When he was a pre-med student at the University of Vermont, Jeffrey Levine designed rock T-shirts that he and his college buddies would sell in the parking lots of Grateful Dead concerts to earn enough money to travel from show to show as part of the band’s legions of Deadheads.
Although Levine had been airbrushing his designs on jean jackets and T-shirts since he was in high school in New York, his goal was to become a plastic surgeon, not a T-shirt mogul. But market forces had another career path in mind for him. His Grateful Dead images, which he created while doodling in his science and organic chemistry classes, were so popular and prized that he soon had teams of Deadheads hawking them at shows.
As part of its hippie ethos, the Grateful Dead famously gave its tacit consent to the underground economy that flourished at its concerts. But selling a couple of veggie burritos was one thing. Making a killing in the T-shirt business was quite another.
“We had a lot of designs that were selling like crazy,” Levine recalls. “We had 20 or 30 guys out in these parking lots. It was working really well until we got a got a cease-and-desist letter from the Grateful Dead.”
Rather than shut his operation down entirely, though, the band thought Levine’s graphics were cool enough to offer him a licensing deal to officially create and sell merchandise for the Grateful Dead as well as the Jerry Garcia Band.
‘A wild ride’
Levine, who graduated with a degree in business, jumped at the opportunity, moved to San Francisco and toured Europe with the Dead in 1990, handling the band’s “merch” at shows in France, England, Sweden and Germany.
“It was a wild ride,” he remembers. “It was insane.”
When a senior design director for Levi Strauss & Co. happened to see one of Levine’s T-shirts on someone at a gym, it led to him being hired for the company’s hipster-oriented “Button Your Fly” ad campaign for 501 jeans in the 1990s. He went from being a self-described “long-haired hippie with a shoebox full of T-shirts” to heading up a San Francisco factory that employed 130 people and produced an initial order of 30,000 T-shirts for Levi’s.

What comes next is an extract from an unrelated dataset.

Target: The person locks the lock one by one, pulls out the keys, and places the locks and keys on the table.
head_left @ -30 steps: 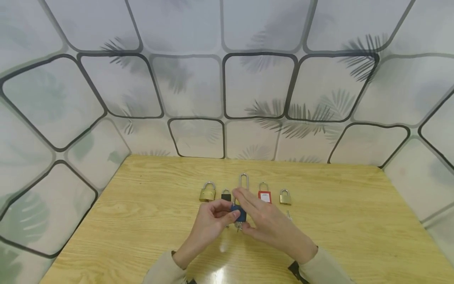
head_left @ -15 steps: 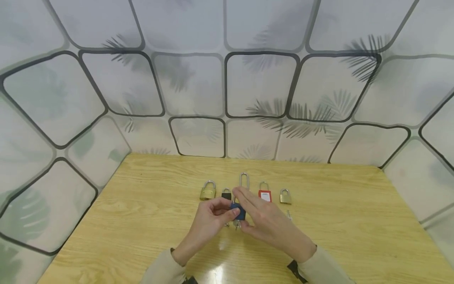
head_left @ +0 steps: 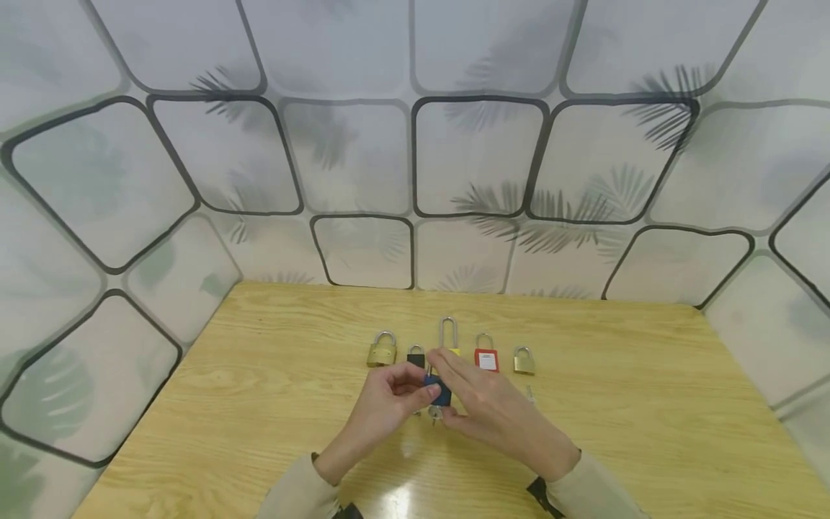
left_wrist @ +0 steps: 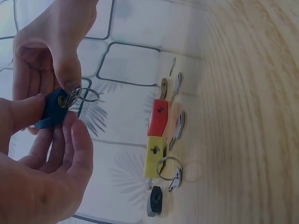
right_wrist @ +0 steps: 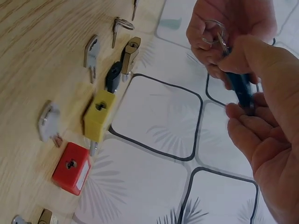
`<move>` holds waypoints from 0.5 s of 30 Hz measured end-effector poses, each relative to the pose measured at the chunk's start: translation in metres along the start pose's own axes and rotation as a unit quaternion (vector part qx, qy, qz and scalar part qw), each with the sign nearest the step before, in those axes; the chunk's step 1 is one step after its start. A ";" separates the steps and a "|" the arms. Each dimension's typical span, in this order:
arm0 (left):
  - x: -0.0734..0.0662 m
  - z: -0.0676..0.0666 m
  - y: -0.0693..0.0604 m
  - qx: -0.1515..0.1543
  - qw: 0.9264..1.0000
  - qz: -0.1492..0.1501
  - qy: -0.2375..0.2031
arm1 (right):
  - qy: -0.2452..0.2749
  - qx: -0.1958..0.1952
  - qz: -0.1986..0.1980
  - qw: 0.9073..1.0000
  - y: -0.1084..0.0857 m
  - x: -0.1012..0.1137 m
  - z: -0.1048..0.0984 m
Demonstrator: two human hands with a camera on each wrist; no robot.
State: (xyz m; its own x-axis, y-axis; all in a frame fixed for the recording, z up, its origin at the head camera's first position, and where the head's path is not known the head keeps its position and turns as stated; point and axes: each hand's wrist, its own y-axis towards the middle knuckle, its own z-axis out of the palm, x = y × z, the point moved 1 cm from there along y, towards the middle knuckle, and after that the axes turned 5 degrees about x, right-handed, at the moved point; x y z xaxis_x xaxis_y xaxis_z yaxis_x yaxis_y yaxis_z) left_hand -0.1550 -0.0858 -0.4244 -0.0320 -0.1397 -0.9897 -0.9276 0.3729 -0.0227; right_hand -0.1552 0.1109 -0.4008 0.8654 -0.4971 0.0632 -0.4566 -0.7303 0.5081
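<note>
A blue padlock [head_left: 442,391] is held over the table between both hands. The thumb and curled fingers of my left hand [head_left: 389,405] grip its body from the side. My right hand [head_left: 499,407] spans it end to end, thumb by the keyed end and fingertips at the shackle. From the keyhole sticks a key [left_wrist: 71,96] with a metal ring [left_wrist: 89,94]. The right fingers hide most of the shackle, so whether it is fully in cannot be told.
Behind the hands stand a large brass padlock [head_left: 382,354], a black padlock [head_left: 416,358], a yellow padlock [left_wrist: 154,156] with a tall shackle, a red padlock [head_left: 486,360] and a small brass padlock [head_left: 524,364]. Keys [left_wrist: 179,128] lie before them. Patterned fabric [head_left: 476,158] walls the table [head_left: 259,404].
</note>
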 end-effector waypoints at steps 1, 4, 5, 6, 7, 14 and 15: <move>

Other jeans companies came calling — Tommy Hilfiger, Donna Karan, DKNY.
The hip-hop community also took notice. Levine was hired to create gear for the likes of Ice-T, Snoop Dogg and Jay-Z. In 1998, he sold his company, Turbo Productions, to Winterland Productions, the entertainment merchandise company started by the late rock promoter Bill Graham.
In 2009, Levine co-founded Golden Goods (goldengoodsusa.com), a company that designs and manufactures promotional apparel for corporate clients and the reemerging music merch industry. The company recently moved from San Francisco into a high-ceilinged space in a commercial building nestled in a redwood grove at 38 Miller Ave. in downtown Mill Valley. Part showroom, warehouse and business office, the place is packed with all manner of T-shirts, hoodies, tank tops, jackets, hats, pants, totes, blankets, water bottles, pillow cases, you name it.
Its customers range from big boys such as Google, Salesforce and Instagram to local folks like Old Mill School, Marin’s Camp Funderblast and the recent Mill Valley Music Festival. After years 15 years in the retail fashion business, Levine has developed a clothing line with a kind of distressed vintage look that comes in a variety of washes, treatments and colors. On his LinkedIn page, he describes himself as “a vintage culture enthusiast.”
“He saw a niche in the market for high-quality, super-soft, retail-quality branded apparel that people didn’t want to get rid of after wearing it one time,” says 41-year-old sales director Mara Mustola, who lives in Mill Valley and is the daughter of Arne Frager, former owner of the Plant Recording Studios in Sausalito. “We want our clothing to be the first thing people reach for in the morning to wear because it’s the coolest thing they own.”
True to his rock ‘n’ roll roots, Levine, 53, is busily creating merch for the bands Metallica and Jane’s Addiction as well as for music festivals that are making a comeback after two years of pandemic shutdowns. The company made it through those hard times by making and selling custom cotton jersey masks with slogans like “Stay Positive” on them.
When I spoke to him, Levine was in Southern California overseeing a pop-up booth at the BeachLife Festival in Redondo Beach after beginning the season with the Stagecoach Festival in Indio. Coming up are BottleRock in Napa, Life is Beautiful Festival in Las Vegas and Stern Grove Festival and Hardly Strictly Bluegrass in San Francisco.
With 10 festivals this year, Golden Goods is tapped into a music merch industry that did $3.5 billion in business in 2018, up from $3 billion two years before, according to the trade group Licensing International. Golden Goods has five employees that increases to about 90 during festivals.
Now half of the company’s sales, music merch has a rock star cachet that corporate clients hope will rub off on their brands, Levine has found.
“People in Marin know how important music is,” he says. “They identify with the cool factor of music and would love to have their brand associated with the guys who do music.”